Als sich die Pforte bewegt, geht es endlich los! Eine Multimedia-Show beginnt mit einem Lehrfilm der Katholischen Kirche. Jedesmal, wenn es blitzt und donnert, vibrieren die Sitzgelegenheiten. Dann hetzen plötzlich vier Reiter mit albernen Namen wie »Hunger«, »Pest«, »Tod« und »Gerhard« durch das Gebäude, um pünktlich beim G-8-Gipfel auf der japanischen Insel Okinawa anzukommen.

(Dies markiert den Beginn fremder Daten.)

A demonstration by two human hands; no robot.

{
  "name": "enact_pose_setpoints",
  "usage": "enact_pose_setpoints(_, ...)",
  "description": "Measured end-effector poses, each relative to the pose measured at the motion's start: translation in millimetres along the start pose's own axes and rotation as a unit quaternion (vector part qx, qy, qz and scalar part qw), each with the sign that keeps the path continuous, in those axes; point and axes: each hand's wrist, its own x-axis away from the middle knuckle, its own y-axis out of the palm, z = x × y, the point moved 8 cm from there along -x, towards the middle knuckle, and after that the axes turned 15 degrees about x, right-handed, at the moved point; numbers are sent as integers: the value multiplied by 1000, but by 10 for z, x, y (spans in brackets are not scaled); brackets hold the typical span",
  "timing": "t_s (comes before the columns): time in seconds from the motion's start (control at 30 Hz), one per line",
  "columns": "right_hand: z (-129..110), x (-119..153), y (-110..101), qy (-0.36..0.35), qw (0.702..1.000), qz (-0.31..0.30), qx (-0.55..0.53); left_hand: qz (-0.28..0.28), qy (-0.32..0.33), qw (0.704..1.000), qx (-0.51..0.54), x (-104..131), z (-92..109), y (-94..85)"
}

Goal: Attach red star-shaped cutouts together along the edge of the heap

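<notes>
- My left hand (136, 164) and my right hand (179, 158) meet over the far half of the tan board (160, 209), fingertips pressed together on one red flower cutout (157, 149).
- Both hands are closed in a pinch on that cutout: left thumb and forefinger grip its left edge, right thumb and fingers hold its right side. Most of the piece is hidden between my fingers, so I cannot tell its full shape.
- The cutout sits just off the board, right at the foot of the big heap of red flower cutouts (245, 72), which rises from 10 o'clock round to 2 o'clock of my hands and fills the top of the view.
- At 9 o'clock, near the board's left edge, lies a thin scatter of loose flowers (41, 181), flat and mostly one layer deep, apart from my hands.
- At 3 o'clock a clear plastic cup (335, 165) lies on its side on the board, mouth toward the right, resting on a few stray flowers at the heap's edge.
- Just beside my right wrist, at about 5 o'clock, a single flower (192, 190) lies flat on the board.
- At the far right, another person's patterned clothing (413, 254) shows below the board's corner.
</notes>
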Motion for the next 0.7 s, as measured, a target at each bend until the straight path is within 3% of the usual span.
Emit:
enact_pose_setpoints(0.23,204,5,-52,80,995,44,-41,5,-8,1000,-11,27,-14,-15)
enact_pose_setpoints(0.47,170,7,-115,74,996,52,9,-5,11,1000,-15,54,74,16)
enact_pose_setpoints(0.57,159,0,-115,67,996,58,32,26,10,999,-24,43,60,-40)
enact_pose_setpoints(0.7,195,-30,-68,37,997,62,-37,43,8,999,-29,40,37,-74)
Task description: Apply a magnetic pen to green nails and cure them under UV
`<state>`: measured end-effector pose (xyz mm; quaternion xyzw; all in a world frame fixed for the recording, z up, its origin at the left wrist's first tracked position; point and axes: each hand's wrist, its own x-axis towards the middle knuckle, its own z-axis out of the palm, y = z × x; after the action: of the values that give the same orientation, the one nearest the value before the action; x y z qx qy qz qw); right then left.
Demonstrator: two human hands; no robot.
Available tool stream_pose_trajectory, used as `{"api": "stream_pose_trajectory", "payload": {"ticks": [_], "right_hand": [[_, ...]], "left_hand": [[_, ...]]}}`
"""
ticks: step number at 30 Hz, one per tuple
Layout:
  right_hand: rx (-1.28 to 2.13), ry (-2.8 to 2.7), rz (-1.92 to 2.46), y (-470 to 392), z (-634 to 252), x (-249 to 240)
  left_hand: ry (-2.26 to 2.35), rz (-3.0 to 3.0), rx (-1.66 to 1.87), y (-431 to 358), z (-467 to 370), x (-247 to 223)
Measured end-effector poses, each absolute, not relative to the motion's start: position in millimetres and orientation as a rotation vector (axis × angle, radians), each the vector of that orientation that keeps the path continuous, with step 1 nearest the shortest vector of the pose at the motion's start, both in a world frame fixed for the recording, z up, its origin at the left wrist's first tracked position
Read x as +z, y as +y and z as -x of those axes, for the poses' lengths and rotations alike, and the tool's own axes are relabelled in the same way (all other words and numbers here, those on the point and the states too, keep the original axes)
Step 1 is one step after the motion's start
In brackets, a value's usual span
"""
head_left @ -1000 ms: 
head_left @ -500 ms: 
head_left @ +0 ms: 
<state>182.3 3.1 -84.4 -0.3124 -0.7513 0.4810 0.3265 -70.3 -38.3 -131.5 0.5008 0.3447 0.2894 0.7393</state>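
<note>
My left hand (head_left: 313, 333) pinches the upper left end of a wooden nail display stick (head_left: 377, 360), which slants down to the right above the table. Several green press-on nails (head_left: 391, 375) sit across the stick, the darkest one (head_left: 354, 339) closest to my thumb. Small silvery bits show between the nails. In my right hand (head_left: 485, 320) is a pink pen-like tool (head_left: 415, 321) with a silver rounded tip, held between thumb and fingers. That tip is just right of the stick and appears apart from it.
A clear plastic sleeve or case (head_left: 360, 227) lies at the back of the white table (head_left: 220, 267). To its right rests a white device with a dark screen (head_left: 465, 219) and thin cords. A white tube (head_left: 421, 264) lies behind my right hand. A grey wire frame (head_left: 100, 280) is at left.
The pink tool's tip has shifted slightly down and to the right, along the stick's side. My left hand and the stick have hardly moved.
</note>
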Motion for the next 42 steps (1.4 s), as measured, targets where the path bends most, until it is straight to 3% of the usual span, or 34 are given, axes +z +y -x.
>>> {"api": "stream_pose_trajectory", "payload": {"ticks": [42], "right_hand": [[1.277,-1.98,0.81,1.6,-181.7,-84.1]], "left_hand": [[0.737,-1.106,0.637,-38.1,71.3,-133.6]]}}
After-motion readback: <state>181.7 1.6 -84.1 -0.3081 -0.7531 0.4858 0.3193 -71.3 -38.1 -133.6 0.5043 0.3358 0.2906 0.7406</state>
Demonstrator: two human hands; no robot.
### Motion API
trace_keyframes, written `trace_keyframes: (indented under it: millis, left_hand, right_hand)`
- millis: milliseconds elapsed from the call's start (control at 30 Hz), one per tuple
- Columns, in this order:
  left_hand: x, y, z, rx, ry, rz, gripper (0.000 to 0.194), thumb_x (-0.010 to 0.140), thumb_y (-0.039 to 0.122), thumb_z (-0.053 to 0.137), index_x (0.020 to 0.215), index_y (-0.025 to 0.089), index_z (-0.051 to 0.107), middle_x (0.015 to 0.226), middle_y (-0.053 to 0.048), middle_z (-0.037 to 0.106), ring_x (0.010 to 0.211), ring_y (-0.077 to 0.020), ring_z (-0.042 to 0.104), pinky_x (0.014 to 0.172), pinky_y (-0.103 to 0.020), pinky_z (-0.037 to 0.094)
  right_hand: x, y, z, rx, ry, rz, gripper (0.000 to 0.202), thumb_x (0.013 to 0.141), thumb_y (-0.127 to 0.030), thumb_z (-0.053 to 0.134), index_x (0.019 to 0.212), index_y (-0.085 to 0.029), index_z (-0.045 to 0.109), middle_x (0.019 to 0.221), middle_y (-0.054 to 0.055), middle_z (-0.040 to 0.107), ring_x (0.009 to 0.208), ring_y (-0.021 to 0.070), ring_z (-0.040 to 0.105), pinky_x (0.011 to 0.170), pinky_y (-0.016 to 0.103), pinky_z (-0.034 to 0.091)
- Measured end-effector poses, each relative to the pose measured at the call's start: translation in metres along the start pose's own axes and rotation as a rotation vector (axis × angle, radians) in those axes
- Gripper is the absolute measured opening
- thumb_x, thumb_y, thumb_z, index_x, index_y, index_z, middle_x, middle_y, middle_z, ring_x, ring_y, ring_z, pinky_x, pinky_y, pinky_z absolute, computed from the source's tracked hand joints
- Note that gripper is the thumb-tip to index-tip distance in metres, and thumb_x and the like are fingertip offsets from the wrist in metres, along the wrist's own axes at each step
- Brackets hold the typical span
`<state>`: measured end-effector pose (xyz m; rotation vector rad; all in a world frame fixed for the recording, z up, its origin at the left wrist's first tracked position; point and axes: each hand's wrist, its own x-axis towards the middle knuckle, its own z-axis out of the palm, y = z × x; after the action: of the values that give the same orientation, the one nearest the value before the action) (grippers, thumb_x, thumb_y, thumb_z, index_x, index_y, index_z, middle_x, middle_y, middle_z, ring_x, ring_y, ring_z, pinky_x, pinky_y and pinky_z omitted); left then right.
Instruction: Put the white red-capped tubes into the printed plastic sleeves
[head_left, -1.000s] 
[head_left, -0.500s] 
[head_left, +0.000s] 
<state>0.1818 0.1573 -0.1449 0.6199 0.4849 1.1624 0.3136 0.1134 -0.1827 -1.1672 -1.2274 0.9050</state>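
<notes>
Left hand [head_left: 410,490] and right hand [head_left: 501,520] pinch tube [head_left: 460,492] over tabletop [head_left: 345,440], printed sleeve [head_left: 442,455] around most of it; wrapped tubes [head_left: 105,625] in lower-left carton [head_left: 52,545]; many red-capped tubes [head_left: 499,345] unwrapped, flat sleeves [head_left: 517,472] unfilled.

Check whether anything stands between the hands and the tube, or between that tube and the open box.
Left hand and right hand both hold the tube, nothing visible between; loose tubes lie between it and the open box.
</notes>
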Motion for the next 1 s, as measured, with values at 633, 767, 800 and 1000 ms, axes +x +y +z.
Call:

Hinter der nächsten Tür treffen wir Freund Hein. Der Mann trägt Hosen von C & A und macht einen heruntergekommenen Eindruck. Eine Fremdenführerin beschreibt in schamloser Mundart die Einrichtung. Praktisch ist vor allem die neue Partikular-Erlösung: Statt bis zum Ende aller Tage in der Grube zu liegen, kann man seit dem 14. Jahrhundert unabhängig von den anderen Knastjulen auferstehen. Das Jüngste Gericht, das zuletzt ein Ermittlungsverfahren gegen »Altbundeskanzler Kohl« (Fegefeuer-Jargon) gegen Zahlung einer Geldbuße eingestellt hat, muss die Partikular-Himmelfahrten dann nur noch bestätigen!

Um die Ecke wartet der Antichrist mit den vier Köpfen, von denen einer aussieht wie ein alter Bekannter aus dem Landeskriminalamt. Wenige Meter entfernt liegt »der falsche Prophet« in einer Ecke und kübelt, was das Zeug hält. Übel mitgenommen berichtet die Höllenkreatur davon, dass ihr auf der Love Parade jemand LSD ins Trinkwasser geworfen hat. »Ich hörte eine Woche lang nur Gotthilf Fischer«, sagt das Tier mit dem gehörnten Löwenkopf stinksauer.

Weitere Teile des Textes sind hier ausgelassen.